Сегодня он вышел из дома задолго до наступления вечера. Какой-то местный, очень почтенный на вид аксакал во время случайной беседы в чайхане как бы невзначай сообщил ему о приезде Храпковых:
— Чадак теперь становится городом, Саид-ака, благодаря такому счастливому вашему приезду этой весной. Сюда съезжаются люди, оживляются чайханы. Даже известный намаджанский врач Храпков третью неделю отдыхает в Чадаке вместе со своей женой.
— И даже Храпков? — почти безразличным тоном переспросил Мухтаров у аксакала. Но аксакал расценил этот вопрос по-своему.
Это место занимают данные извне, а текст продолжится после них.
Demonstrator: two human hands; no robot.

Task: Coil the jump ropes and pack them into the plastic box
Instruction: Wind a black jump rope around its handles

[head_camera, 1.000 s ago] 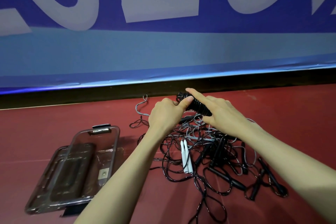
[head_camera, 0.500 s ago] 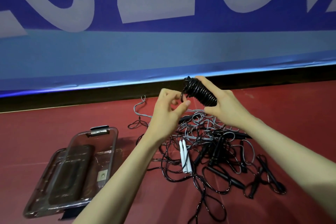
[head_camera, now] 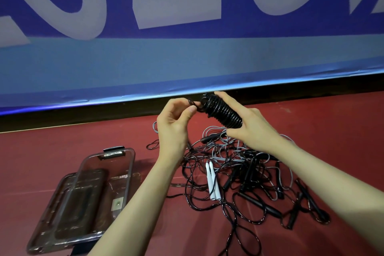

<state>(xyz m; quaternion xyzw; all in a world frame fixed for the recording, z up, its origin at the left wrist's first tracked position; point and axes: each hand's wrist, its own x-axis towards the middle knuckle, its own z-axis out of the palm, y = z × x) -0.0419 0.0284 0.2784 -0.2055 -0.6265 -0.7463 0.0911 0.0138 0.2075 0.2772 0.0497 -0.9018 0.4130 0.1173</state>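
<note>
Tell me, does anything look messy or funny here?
Yes. The jump ropes lie knotted in one heap on the red floor, unlike the neat coiled rope between both hands.

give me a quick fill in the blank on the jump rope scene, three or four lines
1. The right hand holds a tightly wound black rope coil of the colour ____.
2. The left hand pinches the rope's loose ____.
3. The two handles lying side by side in the tangled pile are ____.
4. The plastic box lies to the pile's ____.

Missing words: black; end; white; left
</note>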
— Да, Саид-ака, и Храпков. Он немало больных излечил здесь, и каждый вечер со своей женой ходит на прогулку к водопаду…
Мухтарову показалось, что аксакал даже многозначительно улыбнулся. Но что можно было подумать об угодливой улыбке старика?.. Мухтаров не придал ей значения.
И он вышел из дому, чтобы кратчайшими тропинками попасть к водопаду.
Саид любил жену Храпкова. Сердечная рана от последней встречи в Намаджане ныла и еще больше разжигала влечение к ней.
Впереди на углу стояла старинная мечеть. Он несколько раз намеревался зайти туда, осмотреть многовековые надписи, высеченные на внутренних колоннах. Но вдруг заметил женщину, неожиданно появившуюся из-за угла.
Она тоже заметила его. Споткнулась ли она о корни карагача с широкой, густой кроной, растерялась ли от такой неожиданности, но женщина неминуемо упала бы, не поддержи ее вовремя сильная рука Саида.
— Рахмат![9] — впервые по-узбекски поблагодарила она. А глаза разглядывали лицо того, кто так ловко подскочил и вовремя поддержал ее. Деликатному движению его руки, учтивому его поклону позавидовал бы не один влюбленный.
— Не за что, пожалуйста, уважаемая Любовь Прохоровна. Вы ушибли ногу о корни? — предупредительно спросил ее Мухтаров.
— Нет-нет, благодарю вас, Саид-Али… Извините, пожалуйста. Эта встреча, правда, была неожиданной для меня, но не скрою, Саид-Али… Я ее искала. Я такая… нехорошая женщина, Саид, ты должен… вы должны забыть о том инциденте. Я, я искупила его приездом к вам, в ваш… Чадак. — Любовь Прохоровна умолкла, но не отстранилась от руки Мухтарова, почти обнимавшей ее тонкий и гибкий стан. Она понимала, что с минуты на минуту может появиться ее муж. Однако удивительная бездумность, охватывающая влюбленных в такой решающий момент, туманила ей ум.